- Interactive map of Hell Tunnel Helltunnelen

Overview
- Location: Trøndelag, Norway
- Coordinates: 63°25′38″N 10°50′33″E﻿ / ﻿63.4271°N 10.8425°E
- Status: In use
- Route: E6 / E14
- Start: Hommelvik, Malvik Municipality
- End: Hell, Stjørdal Municipality

Operation
- Opened: 18 October 1995
- Traffic: Automotive

Technical
- Length: 3,928 metres (12,887 ft)

= Hell Tunnel =

Road tunnel in Trøndelag, Norway

The Hell Tunnel (Helltunnelen) is a 3928 m long road tunnel in Trøndelag county, Norway. The tunnel is located along the shared section of the European route E6 and European route E14 motorways that runs through the mountain Gjevingåsen between the villages of Hommelvik in Malvik Municipality and Hell in Stjørdal Municipality.

The tunnel was opened on 18 October 1995 and is the longest of the four tunnels between Trondheim and Stjørdalshalsen. It used to have a toll plaza on the southeast side of the tunnel, but now it is all automated, just as with several other tunnels in Norway. The tunnel was built as part of the Trondheim Toll Scheme.

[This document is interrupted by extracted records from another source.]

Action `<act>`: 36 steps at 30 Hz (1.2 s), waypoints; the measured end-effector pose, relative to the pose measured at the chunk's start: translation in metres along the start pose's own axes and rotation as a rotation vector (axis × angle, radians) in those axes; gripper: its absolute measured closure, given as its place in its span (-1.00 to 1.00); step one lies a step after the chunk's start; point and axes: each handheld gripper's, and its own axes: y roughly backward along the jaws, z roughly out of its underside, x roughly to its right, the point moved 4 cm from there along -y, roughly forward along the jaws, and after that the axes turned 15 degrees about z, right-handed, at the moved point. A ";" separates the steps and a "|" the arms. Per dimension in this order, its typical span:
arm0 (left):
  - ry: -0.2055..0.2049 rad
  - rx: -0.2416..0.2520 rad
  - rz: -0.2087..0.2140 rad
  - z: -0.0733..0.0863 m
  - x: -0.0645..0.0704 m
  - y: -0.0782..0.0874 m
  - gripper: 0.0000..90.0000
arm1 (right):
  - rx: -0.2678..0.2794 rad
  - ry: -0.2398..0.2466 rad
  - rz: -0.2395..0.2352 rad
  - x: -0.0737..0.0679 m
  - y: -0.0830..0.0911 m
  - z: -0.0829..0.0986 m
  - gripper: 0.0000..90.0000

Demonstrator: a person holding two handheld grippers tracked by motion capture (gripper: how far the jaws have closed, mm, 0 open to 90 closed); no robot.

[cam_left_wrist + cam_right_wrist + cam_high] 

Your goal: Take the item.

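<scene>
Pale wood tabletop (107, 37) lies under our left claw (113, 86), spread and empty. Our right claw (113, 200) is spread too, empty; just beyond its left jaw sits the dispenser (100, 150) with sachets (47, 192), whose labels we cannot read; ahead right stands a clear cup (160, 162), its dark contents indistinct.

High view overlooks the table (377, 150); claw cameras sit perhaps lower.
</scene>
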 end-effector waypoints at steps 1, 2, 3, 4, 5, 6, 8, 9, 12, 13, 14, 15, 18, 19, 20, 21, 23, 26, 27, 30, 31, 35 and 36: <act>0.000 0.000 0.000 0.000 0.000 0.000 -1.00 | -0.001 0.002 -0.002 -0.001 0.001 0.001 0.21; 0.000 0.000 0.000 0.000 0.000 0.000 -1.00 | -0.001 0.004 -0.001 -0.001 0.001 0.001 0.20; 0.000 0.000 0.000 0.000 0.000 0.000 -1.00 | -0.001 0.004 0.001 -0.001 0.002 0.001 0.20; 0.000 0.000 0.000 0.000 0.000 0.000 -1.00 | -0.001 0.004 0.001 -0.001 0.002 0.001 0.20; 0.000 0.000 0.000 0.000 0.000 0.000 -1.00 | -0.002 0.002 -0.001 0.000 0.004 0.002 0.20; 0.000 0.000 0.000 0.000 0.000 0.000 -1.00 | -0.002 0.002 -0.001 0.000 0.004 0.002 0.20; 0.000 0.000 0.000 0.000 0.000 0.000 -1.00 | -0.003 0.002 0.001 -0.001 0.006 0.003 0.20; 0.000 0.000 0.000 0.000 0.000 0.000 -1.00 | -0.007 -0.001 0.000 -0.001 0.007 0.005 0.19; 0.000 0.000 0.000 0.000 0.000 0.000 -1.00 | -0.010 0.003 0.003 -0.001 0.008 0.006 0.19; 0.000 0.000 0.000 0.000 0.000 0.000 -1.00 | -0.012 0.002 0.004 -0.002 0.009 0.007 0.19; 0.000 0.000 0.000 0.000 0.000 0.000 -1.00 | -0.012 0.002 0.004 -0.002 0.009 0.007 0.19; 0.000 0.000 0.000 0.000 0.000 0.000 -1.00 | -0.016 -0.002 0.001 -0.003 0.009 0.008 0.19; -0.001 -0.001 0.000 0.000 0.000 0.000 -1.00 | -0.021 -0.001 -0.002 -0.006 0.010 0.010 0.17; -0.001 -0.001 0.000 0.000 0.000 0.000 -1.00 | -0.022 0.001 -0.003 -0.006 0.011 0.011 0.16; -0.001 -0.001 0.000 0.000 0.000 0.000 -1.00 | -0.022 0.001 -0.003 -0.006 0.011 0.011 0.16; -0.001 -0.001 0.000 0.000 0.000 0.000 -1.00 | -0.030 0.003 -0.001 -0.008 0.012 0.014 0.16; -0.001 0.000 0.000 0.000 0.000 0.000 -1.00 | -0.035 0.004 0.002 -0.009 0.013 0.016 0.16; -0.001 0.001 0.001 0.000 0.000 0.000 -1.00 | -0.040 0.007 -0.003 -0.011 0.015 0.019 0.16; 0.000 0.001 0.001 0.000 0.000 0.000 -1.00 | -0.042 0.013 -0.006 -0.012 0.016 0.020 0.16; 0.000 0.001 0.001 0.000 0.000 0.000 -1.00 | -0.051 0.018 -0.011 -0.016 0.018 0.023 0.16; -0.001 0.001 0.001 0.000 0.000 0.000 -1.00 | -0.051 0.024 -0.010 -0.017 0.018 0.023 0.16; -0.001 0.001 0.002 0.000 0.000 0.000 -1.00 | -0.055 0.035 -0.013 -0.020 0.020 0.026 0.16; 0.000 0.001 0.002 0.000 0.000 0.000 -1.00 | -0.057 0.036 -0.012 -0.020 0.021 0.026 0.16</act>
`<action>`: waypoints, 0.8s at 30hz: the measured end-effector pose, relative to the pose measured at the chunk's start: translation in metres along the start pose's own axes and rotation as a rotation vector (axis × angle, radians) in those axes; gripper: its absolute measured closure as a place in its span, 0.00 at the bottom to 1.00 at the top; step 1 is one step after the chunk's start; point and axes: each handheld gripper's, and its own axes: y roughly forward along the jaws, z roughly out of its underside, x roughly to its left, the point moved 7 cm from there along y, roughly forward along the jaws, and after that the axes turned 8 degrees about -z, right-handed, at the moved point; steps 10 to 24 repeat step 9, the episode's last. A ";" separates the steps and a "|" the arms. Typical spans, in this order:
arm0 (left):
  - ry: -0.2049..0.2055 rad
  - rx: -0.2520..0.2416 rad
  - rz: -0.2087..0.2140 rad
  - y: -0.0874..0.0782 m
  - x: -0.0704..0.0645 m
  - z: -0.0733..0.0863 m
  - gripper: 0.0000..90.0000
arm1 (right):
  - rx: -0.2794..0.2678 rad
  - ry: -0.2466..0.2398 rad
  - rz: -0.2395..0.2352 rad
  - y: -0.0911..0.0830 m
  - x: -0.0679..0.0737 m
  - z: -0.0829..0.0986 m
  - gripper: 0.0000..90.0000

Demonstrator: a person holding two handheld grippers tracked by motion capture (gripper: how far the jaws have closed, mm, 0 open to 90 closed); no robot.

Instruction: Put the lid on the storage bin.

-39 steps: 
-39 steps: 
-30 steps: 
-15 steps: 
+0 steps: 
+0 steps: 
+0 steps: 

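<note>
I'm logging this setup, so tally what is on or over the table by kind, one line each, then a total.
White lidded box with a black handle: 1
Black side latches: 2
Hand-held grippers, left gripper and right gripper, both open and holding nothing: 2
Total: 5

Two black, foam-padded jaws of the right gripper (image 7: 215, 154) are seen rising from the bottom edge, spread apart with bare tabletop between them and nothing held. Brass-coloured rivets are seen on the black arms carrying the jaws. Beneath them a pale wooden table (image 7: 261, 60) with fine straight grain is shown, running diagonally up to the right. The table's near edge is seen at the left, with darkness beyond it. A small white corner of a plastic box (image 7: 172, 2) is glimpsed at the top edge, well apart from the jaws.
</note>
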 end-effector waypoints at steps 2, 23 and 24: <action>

The tunnel will be get a secord pipe, in total four lanes, which had a construction start in 2020 and is expected to be opened for traffic in 2027.

==Name==
The name of the tunnel comes from the nearby village of Hell. In the Norwegian language, neither the name of the village nor the tunnel has anything to do with the Christian concept of hell. In fact, in Norwegian, the word "hell" means "luck".